``Je suis venu apporter un feu sur la terre,
et comme je voudrais qu'il soit déjà allumé."
Lc XII, 45.
La retraite de rentrée qui nous a réunis les 9,10 et 11 novembre
derniers à l'abbaye Sainte-Marie de la Pierre-Qui-Vire a été
l'occasion de réfléchir à notre rôle de baptisés dans la société et
tout particulièrement à notre place d'étudiants catholiques à
l'école: ``être dans le monde sans être du monde", tels sont les termes
du problème.
Paradoxalement, c'est au désert des forêts du Morvan, dans le grand
silence d'un monastère, qu'échanges, enseignements et prière nous ont
donné de mieux découvrir les exigences et la richesse de notre
vocation chrétienne au coeur de ce monde. La vie pauvre, obéissante
et chaste des bénédictins est déjà signe, en effet, du Royaume qui
vient ; ces moines éditeurs, adeptes du téléphone portable, témoignent
dans le temps, sinon dans le siècle, de la réalisation du dessein
d'amour éternel de Dieu, au terme de notre attente.

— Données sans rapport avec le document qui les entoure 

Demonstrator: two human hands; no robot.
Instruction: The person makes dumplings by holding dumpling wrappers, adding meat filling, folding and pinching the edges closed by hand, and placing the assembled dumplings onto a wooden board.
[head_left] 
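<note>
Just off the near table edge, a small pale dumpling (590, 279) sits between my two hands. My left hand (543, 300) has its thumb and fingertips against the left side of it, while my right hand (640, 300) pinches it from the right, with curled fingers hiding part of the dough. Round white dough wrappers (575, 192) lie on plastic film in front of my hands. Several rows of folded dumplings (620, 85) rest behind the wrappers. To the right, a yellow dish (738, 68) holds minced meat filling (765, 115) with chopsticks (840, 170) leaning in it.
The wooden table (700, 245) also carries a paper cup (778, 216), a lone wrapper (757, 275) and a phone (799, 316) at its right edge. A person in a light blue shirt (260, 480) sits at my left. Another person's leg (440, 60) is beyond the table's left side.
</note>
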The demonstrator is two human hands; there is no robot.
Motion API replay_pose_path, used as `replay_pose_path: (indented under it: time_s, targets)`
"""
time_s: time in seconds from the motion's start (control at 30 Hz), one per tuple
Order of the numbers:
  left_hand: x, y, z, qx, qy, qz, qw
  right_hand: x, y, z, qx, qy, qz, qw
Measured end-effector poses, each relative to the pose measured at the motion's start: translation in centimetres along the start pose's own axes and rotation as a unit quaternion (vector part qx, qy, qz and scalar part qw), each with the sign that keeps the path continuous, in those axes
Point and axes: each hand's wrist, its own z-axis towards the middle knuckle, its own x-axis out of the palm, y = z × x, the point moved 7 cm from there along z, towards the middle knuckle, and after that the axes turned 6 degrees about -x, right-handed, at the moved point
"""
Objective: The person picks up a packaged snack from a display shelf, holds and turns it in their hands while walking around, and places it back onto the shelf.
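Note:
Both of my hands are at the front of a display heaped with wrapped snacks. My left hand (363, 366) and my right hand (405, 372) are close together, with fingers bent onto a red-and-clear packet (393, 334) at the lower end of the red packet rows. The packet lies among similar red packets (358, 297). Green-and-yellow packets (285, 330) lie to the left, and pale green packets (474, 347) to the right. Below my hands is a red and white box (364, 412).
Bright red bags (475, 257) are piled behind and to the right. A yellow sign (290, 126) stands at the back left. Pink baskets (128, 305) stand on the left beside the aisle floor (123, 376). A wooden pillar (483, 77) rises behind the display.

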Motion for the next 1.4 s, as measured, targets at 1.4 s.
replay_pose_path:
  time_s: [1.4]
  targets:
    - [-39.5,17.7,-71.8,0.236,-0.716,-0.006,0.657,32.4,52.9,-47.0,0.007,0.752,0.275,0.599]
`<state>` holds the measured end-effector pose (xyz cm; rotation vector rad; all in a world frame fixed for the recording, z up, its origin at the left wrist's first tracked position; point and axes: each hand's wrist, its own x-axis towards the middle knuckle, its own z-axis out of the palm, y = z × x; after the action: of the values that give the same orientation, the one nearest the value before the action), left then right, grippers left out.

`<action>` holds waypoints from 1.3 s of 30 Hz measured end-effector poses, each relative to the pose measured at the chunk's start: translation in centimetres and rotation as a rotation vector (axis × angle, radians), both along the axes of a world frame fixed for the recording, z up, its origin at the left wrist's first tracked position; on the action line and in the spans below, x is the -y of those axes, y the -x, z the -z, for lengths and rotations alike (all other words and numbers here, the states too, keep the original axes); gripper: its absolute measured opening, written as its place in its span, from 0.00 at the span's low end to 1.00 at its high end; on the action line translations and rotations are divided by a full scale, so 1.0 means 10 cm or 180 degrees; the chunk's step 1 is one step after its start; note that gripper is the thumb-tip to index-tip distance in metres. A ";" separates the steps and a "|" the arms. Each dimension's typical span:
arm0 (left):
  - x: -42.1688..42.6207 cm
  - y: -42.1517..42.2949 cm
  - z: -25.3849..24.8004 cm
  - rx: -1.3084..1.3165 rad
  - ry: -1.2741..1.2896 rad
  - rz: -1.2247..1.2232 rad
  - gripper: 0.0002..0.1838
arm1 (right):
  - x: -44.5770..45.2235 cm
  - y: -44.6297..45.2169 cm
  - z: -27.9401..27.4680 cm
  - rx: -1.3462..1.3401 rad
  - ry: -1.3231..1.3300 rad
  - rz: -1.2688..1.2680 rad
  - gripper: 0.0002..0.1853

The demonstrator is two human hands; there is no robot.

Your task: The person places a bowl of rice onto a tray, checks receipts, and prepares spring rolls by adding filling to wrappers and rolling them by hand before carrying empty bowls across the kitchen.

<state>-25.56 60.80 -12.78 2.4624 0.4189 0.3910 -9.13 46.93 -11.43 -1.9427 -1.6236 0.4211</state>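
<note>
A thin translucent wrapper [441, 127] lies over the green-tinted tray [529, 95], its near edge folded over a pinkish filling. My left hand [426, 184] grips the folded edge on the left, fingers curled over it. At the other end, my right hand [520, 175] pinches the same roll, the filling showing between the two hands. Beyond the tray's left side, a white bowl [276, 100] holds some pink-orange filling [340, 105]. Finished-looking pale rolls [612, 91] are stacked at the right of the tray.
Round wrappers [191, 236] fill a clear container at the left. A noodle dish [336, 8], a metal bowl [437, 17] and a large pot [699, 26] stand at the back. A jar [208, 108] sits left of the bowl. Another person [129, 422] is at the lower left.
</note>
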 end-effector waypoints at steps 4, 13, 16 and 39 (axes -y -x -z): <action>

Alors que ``passe
la figure de ce monde" (I Co VII, 31) ,l'espérance y révèle, déjà présents,
les traits de Jésus le Messie, Dieu avec nous jusqu'à la plénitude des
âges.
Rassemblés au nom du Christ au long de ces trois jours, nous avons
éprouvé la réalité de la vie ecclésiale, au sein de l'Église
universelle et comme église du Christ à l'école normale: la vie en
communauté a resserré les liens de notre groupe et donné un ciment
très concret à notre fraternité dans le Christ; imprégnés peu à peu de
la calme beauté des offices, nous avons pris goût à la prière de
l'Église; en contemplant la lumière d'un ciel étoilé dans la nuit
froide, ou lors d'une longue promenade sous les bois dénudés de
l'automne, qui a laissé la pluie collée à nos semelles et dans nos
coeurs la flamme de discussions passionnées, nous nous sommes approchés
ensemble du mystère de la Création et nous avons pris part à la
louange qu'à Dieu sans cesse elle crie; nous avons reconnu
Sa Trace dans nos vies en écoutant ensemble Sa Parole : ``Venez à la
rencontre de l'Époux !"
Citoyens de Dieu, il faut donc nous porter aux devants de Celui
qui déjà est en marche: notre carte de séjour dans le monde ne nous
isole pas de ceux qui nous entourent mais nous associe aux tâches communes; et
c'est par notre action dans la création, puisque Dieu a voulu nous
confier le monde, en le transformant selon la Volonté du Père, que
nous faisons advenir ``les cieux nouveaux et la terre nouvelle".`` La
Création toute entière gémit dans les douleurs de
l'enfantement" (Saint Paul), et nous en sommes les sages-femmes: notre
mission de baptisés est de mener le monde à son achèvement en
collaborant à la grâce divine, de ``récapituler toutes choses dans le
Christ, celles du ciel et celles de la terre" (Saint Paul aux
Éphésiens). Cette assomption du temporel par l'Éternité de Dieu
trouve sa source et sa parfaite réalisation dans le sacrement de
l'Eucharistie, qui unit les fidèles dans le Corps du Christ,
l'Église.
Nos réflexions, élargies à l'univers entier, ont reçu
du père Armogathe leur orientation christologique et
eschatologique: des perspectives véritablement
apocalyptiques et des béances sidérales se sont ouvertes sous nos
pas. Passée la première stupeur, il nous a fallu rendre grâce en
considérant que jamais nous n'avions été si bien préparés à l'Avent, à
l'attente impatiente et heureuse de l'Orient de notre vie.
``Patience, prévient saint Paul. Dieu ne tarde pas. Pour Lui, mille
ans sont comme un jour." Mais que fait-Il donc ? Il attend. Il ne
veut pas qu'aucun de ces petits soit perdu."